During the holding period, related expenses exceeding revenue derived from the qualifying participation are deductible. Otherwise, the deductibility of expenses associated with tax exempted revenue covered by the participation exemption regime is not possible during the 12 months where the distributed dividends were paid (the recapture rule).
Capital Gains
Capital gains derived from sale of shares owned by the SOPARFI in a subsidiary are fully exempt from Luxembourg Corporate Income Tax (CIT) and Municipal Business Tax (MBT) provided the following conditions are satisfied:
– the subsidiary must satisfy the same conditions as those applicable to the qualifying participations which benefit from the participation exemption regime
– the Luxembourg holding and finance company (SOPARFI) must hold a participation of at least 10% (or, the acquisition price of the said participation had a cost of EUR 6,000,000 at least) and
– SOPARFI holds this qualifying participation during 12 months at least, without any interruption.

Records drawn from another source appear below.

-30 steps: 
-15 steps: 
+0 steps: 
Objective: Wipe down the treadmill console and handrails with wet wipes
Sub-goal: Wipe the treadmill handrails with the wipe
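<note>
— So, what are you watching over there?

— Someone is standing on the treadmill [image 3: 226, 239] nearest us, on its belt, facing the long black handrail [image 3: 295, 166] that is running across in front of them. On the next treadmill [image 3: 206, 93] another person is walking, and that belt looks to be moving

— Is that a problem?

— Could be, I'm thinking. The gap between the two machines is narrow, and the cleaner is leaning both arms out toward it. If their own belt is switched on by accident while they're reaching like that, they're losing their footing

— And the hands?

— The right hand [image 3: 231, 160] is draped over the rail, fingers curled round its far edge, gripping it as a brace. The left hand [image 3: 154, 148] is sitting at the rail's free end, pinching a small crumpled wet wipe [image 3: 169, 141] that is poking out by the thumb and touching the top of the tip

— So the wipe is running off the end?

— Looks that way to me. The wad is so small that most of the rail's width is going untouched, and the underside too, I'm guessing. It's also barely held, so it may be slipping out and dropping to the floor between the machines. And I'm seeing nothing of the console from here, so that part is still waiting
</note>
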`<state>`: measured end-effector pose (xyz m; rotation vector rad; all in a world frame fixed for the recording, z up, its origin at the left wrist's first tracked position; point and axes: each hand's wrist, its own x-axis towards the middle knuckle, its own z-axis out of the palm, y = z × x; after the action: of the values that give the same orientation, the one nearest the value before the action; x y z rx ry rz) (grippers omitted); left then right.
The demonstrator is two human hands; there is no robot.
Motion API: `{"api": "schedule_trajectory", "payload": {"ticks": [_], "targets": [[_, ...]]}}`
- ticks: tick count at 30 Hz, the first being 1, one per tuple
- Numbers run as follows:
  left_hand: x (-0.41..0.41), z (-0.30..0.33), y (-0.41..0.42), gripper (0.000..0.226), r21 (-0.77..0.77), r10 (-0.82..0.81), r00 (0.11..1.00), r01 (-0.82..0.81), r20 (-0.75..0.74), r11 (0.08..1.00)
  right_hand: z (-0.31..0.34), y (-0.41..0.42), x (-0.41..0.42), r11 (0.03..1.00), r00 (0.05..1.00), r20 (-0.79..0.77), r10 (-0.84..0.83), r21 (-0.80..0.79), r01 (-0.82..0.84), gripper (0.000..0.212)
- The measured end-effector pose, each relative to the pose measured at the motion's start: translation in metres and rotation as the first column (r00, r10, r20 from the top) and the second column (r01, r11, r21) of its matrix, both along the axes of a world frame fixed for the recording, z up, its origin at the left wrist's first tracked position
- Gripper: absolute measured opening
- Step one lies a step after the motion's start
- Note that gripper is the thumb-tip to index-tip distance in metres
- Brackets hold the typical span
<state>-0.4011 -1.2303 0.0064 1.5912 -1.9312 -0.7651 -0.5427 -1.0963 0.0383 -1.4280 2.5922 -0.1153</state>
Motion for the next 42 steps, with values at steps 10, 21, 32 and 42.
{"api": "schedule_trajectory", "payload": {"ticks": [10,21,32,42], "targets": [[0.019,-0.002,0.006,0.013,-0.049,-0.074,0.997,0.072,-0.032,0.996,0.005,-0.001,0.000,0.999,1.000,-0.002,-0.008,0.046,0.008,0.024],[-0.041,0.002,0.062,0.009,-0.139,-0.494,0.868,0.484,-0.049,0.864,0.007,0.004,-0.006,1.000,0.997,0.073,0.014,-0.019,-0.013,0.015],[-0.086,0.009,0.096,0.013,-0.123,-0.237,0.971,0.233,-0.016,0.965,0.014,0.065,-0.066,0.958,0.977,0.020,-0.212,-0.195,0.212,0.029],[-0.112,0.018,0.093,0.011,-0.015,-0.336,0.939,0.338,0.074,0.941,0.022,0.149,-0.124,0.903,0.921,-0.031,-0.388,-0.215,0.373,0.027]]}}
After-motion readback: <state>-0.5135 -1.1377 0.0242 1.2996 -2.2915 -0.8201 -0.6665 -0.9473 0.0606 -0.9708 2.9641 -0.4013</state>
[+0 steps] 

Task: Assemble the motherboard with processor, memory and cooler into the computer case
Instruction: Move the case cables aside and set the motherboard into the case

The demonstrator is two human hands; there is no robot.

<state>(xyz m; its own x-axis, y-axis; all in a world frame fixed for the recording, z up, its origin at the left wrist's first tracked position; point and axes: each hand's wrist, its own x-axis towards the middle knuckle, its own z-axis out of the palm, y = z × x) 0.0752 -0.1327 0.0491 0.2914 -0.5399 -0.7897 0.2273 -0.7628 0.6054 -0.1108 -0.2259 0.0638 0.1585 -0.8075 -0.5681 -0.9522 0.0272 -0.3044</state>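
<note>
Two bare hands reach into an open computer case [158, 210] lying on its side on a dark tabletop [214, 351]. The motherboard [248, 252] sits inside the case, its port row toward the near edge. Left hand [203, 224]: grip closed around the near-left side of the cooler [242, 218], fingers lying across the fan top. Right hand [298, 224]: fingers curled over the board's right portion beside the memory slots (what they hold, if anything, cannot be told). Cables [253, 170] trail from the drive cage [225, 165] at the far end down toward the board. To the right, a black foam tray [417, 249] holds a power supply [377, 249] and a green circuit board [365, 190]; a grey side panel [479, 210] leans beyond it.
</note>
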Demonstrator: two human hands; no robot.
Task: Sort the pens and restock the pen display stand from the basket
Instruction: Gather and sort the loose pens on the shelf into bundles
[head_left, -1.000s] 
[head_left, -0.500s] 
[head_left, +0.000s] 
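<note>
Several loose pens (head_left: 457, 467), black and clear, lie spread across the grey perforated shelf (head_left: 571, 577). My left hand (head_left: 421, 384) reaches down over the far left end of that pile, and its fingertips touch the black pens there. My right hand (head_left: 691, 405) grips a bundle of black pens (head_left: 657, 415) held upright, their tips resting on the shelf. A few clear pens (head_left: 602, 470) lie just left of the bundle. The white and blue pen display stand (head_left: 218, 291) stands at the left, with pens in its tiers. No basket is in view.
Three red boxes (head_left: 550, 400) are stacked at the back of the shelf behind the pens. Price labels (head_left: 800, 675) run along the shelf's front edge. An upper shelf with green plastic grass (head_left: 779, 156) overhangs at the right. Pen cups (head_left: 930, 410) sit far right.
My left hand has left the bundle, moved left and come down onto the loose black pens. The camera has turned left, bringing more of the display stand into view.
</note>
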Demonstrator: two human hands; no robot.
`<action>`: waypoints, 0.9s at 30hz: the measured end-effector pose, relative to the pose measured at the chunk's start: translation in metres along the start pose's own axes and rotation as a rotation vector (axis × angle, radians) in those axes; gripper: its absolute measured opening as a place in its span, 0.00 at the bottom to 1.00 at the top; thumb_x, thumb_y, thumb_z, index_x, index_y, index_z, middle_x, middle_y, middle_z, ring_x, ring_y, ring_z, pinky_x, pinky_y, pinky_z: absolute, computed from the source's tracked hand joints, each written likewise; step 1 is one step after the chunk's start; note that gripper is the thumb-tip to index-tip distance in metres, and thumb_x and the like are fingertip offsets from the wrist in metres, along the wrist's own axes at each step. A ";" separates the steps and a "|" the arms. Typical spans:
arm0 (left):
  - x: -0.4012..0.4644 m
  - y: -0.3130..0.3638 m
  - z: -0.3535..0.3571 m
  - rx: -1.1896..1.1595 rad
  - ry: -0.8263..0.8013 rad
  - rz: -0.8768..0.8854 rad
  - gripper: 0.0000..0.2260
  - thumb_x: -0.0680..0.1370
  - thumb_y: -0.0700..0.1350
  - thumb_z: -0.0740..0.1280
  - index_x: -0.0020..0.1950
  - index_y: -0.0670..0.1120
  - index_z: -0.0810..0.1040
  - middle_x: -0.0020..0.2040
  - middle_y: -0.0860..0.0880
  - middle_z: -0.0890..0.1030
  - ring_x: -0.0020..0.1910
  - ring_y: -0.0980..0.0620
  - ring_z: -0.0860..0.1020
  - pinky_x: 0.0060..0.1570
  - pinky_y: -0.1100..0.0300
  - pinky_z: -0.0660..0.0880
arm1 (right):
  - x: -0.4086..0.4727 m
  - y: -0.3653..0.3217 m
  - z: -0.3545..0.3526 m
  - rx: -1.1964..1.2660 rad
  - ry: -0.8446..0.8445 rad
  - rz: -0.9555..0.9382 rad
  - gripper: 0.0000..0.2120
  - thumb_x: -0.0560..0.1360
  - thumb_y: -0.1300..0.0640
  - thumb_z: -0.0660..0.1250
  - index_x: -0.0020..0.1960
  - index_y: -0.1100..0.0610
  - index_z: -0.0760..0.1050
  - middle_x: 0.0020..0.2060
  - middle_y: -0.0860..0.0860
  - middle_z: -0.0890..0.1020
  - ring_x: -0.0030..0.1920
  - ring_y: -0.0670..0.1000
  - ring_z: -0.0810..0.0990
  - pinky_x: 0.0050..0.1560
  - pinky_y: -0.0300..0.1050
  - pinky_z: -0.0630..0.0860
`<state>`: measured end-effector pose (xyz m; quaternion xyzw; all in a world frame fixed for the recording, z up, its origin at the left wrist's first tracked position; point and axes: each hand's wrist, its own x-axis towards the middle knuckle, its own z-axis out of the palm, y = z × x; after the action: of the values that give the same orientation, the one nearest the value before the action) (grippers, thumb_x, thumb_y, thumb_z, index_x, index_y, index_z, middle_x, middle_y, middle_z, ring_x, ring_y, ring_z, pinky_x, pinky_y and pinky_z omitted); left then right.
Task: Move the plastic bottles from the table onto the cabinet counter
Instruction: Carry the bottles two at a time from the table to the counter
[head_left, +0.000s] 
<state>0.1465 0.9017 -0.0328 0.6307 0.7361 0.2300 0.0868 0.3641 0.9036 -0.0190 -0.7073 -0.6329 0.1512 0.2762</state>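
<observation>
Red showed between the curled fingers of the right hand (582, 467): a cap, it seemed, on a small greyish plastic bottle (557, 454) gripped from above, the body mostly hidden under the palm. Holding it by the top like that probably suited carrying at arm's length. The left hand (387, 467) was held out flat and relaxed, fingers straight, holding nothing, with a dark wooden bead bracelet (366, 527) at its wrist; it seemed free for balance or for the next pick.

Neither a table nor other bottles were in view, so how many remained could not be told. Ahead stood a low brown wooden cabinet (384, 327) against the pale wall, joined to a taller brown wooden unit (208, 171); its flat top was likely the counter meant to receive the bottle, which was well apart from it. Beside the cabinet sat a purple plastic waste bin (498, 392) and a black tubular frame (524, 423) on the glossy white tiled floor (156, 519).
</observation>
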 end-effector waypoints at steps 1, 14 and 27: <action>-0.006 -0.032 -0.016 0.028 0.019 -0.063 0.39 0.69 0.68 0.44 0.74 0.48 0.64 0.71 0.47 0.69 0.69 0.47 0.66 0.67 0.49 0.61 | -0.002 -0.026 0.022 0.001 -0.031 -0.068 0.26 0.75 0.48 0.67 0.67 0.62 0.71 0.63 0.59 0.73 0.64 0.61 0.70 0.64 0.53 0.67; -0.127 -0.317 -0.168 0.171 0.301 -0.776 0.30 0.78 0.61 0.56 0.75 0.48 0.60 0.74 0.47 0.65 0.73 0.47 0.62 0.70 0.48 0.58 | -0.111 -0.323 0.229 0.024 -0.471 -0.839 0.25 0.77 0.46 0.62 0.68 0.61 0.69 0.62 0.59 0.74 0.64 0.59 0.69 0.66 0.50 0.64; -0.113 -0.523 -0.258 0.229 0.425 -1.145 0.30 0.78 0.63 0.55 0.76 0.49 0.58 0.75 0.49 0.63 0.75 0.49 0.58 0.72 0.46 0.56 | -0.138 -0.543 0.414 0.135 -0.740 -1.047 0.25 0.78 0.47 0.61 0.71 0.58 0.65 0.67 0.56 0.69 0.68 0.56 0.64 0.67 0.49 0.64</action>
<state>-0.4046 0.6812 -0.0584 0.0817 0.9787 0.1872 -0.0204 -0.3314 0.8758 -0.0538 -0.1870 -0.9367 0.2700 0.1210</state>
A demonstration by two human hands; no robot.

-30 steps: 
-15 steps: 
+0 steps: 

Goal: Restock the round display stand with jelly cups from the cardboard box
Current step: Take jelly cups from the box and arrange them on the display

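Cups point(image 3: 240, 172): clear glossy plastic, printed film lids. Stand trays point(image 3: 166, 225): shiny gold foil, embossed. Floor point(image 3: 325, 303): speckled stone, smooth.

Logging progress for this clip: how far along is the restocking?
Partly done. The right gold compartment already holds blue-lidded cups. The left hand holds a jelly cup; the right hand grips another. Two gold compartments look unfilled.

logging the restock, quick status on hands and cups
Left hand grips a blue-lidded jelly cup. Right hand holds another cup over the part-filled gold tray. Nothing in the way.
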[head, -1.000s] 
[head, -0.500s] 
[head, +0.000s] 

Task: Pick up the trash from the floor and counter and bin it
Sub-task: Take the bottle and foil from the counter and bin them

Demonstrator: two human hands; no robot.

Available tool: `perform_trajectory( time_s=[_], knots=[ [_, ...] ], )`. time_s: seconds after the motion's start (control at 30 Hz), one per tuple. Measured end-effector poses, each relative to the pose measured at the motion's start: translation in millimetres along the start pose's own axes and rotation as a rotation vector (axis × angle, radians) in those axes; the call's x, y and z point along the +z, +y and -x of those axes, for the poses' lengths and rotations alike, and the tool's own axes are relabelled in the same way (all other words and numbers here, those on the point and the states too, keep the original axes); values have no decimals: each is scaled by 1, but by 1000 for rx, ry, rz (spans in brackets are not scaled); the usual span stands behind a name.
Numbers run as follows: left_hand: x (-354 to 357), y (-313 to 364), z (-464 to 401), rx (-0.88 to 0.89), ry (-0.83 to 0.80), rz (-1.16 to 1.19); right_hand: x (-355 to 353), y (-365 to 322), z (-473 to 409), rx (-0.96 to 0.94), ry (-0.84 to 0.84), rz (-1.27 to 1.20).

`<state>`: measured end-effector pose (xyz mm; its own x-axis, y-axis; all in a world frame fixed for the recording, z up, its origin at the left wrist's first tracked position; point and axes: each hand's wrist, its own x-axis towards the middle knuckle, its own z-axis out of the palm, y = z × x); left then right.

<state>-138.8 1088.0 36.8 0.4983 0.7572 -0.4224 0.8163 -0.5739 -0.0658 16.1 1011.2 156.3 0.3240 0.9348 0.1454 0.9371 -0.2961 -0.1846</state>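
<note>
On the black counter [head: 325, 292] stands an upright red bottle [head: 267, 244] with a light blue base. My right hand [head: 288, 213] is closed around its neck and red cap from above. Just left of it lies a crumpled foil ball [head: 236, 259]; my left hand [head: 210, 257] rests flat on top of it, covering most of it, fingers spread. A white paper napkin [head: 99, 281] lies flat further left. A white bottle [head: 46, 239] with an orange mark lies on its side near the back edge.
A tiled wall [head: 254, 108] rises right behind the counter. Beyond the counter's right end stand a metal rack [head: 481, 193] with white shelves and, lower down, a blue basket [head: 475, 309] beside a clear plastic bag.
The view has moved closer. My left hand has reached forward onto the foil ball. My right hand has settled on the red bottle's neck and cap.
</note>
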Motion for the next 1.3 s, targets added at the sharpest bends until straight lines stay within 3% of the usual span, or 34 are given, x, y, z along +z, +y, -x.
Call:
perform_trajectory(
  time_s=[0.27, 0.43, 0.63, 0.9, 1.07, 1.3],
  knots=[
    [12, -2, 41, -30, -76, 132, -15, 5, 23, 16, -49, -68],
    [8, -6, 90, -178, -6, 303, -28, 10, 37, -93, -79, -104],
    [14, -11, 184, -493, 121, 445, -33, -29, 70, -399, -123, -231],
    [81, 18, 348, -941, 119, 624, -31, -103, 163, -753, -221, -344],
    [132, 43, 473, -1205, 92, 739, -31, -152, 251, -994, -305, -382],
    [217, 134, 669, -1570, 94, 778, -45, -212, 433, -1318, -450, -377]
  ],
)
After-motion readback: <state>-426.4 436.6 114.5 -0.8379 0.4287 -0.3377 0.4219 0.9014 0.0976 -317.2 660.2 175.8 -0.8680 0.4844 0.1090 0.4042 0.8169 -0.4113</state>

The expenses and value corrections that were imputed on the tax result of the current year or former years can’t benefit from the tax exemption regime (capital gain recapture rule).
Net Wealth Tax
The qualifying participations held by a Luxembourg holding and finance company (SOPARFI) are exempt from the annual Net Wealth Tax (NWT) amounted to 0.5% as long as the conditions hereafter are satisfied:
– the subsidiary itself complies with the equal conditions applicable to the dividends which benefit from the participation exemption regime, and
– the SOPARFI holds at least 10 % of the share capital of the subsidiary (or, a participation amounted to a purchase price of EUR 1,200,000 at least).
The minimum holding period of 12 months is not mandatory in order to benefit from the exemption of the Net Wealth Tax (NWT).
Withholding taxes
The dividends paid out by a Luxembourg holding company to a non-resident or a resident shareholder are subject to a withholding tax of 15 % (regular rate).
SOPARFI benefits from double tax treaties to minimize withholding tax
Under certain conditions, the dividends distributed by a SOPARFI to its shareholders may be fully exempted from withholding tax provided that the SOPARFI meets the following conditions :
– the SOPARFI is owned by a company or a permanent establishment listed under article 2 of the Parent-Subsidiary Directive, or a Luxembourg resident limited company, or a non-resident company (or Permanent establishment) fully subject to a tax equivalent to Luxembourg Corporate Income Tax and which is tax resident whether in a State having signed a double tax treaty with Grand-duchy of Luxembourg or in a country located into European Economic Area (other than Luxembourg); and
– its shareholder holds 10% at least of the capital of the SOPARFI (or, alternatively, a participation of a purchase price of EUR 1,200,000 at least), during an uninterrupted 12-month period.
The General anti-abuse rules (GAAR) set by Luxembourg prevail for the application or not of the withholding tax exemption. The “GAAR” state that no tax exemption on dividend distributions or withholding tax shall apply in case of nongenuine arrangements put in place for the main purpose of obtaining tax advantages without reflecting economic reality. In addition, profit or dividend distribution which are deducted at the level of a European subsidiary may be excluded from the participation exemption regime.